* To do *
Beginning with the line where "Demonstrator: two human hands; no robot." appears, please restate each line of the records below word for word until the last one, inclusive, and nothing else.

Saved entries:
__________

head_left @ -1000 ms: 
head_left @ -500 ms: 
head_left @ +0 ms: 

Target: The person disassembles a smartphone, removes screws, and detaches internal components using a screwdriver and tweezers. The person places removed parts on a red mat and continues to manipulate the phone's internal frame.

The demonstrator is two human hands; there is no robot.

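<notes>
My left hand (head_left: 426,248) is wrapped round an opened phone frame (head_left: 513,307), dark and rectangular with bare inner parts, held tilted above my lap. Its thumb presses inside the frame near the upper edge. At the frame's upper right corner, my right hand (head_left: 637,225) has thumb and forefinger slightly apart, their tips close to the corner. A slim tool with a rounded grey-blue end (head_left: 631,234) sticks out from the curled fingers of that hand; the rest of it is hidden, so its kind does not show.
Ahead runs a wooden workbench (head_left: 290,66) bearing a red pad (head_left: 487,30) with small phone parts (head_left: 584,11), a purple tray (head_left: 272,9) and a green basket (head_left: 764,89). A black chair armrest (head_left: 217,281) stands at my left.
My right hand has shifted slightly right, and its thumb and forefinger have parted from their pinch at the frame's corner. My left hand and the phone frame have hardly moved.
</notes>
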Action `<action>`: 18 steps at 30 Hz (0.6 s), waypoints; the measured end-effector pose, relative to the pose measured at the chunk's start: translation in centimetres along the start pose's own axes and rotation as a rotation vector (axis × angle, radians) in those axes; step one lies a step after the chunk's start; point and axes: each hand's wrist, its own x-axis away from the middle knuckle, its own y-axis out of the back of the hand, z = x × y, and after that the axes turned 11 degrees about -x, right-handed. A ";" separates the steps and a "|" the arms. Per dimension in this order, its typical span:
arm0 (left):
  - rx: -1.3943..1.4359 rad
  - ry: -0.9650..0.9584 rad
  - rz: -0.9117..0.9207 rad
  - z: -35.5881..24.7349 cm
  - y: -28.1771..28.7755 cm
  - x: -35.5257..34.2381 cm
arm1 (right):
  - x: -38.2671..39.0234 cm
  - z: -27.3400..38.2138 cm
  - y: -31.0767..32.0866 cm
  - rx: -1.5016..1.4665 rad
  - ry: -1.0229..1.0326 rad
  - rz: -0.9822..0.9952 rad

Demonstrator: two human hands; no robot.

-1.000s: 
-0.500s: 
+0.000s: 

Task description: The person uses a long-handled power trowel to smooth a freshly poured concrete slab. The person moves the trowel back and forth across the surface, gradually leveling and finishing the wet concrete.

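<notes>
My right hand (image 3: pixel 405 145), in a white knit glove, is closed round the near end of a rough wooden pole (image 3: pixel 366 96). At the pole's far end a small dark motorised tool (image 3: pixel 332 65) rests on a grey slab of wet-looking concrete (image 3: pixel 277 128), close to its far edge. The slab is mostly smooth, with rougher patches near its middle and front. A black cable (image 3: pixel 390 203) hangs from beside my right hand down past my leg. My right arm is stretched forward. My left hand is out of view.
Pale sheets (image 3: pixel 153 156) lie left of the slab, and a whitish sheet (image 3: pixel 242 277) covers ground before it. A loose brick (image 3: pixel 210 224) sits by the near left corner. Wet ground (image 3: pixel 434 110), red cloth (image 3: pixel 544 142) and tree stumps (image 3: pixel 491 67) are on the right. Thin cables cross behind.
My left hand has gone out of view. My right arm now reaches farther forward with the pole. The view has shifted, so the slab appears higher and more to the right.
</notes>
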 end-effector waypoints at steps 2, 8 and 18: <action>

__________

* Solved problem *
Demonstrator: two human hands; no robot.

-1.000s: 
-0.500s: 
+0.000s: 

Task description: The person uses a long-handled power trowel to smooth a freshly poured concrete slab. The person moves the trowel back and forth across the surface, gradually leveling and finishing the wet concrete.

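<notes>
My right hand (image 3: pixel 405 145), in a white knit glove, is closed round the near end of a rough wooden pole (image 3: pixel 366 96). At the pole's far end a small dark motorised tool (image 3: pixel 332 65) rests on a grey slab of wet-looking concrete (image 3: pixel 277 128), close to its far edge. The slab is mostly smooth, with rougher patches near its middle and front. A black cable (image 3: pixel 390 203) hangs from beside my right hand down past my leg. My right arm is stretched forward. My left hand is out of view.
Pale sheets (image 3: pixel 153 156) lie left of the slab, and a whitish sheet (image 3: pixel 242 277) covers ground before it. A loose brick (image 3: pixel 210 224) sits by the near left corner. Wet ground (image 3: pixel 434 110), red cloth (image 3: pixel 544 142) and tree stumps (image 3: pixel 491 67) are on the right. Thin cables cross behind.
My left hand has gone out of view. My right arm now reaches farther forward with the pole. The view has shifted, so the slab appears higher and more to the right.
</notes>
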 end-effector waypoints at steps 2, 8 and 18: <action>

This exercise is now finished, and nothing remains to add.